Course 5: Week 4 Transformer DecoderLayers

gchurch · May 5, 2021, 9:09am

I came across an issue with the encoding DecoderLayer function. I believe that I have everything correct however the Unit Test is failing with the error:

AssertionError: Wrong values in attn_w_b2. Check the call to self.mha2

However when I edit out the assert test in the Unit Test section it passes all tests and also I complete the exercise 100% according to the grader. I’m a little confused whether I actually have it correct.

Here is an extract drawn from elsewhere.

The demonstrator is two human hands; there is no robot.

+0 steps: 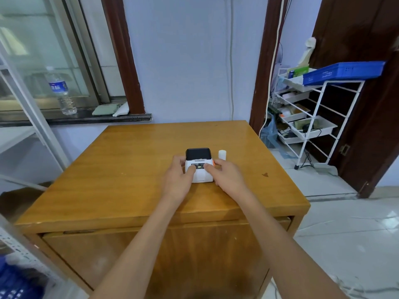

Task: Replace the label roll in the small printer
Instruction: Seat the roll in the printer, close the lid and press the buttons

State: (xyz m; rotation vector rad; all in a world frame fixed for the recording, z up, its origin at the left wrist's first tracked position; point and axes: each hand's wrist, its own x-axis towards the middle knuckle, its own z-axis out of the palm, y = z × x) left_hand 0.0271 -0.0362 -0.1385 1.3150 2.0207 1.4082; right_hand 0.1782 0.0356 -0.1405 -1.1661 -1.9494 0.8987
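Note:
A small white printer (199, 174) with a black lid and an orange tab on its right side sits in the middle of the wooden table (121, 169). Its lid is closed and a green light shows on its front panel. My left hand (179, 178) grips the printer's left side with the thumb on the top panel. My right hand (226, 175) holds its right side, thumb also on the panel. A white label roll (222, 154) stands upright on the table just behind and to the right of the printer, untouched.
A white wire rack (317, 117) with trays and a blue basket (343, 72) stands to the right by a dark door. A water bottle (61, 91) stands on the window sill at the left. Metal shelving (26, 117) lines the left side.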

I have the following code for the 2nd attention:
attn2, attn_weights_block2 = self.mha2(enc_output, enc_output, out1, padding_mask, return_attention_scores=True)

I have been following: Neural machine translation with a Transformer and Keras | Text | TensorFlow

sebastian.birk · May 6, 2021, 6:56am

I have the same finding…

anand · May 6, 2021, 1:00pm

Hi
I am also getting the same error,
Cell #20. Can’t compile the student’s code. Error: AssertionError(‘Wrong values in attn_w_b2. Check the call to self.mha2’)
But I dont see any issue with the code, but an error with the test code.
Can grader please check and response it once.
Thanks
Anand

rpatters1 · May 6, 2021, 8:51pm

I am having the same problem as the OP. If I comment out the DecoderLayer assert, then the Decoder tests pass. If I uncomment DecoderLayer and modify DecoderLayer to remove the error, then the Decoder tests fail. There appears to be discrepancy between the mh2 call in this assignment and the corresponding call on which it is clearly based at this site:

I am not sure which is correct, because based on the comments in the exercise and the documentation for MultiHeadAttention layer, the exercise should be correct. However, if I change my code to match that at the tensorflow.org page, then it flows thru except for your assert error.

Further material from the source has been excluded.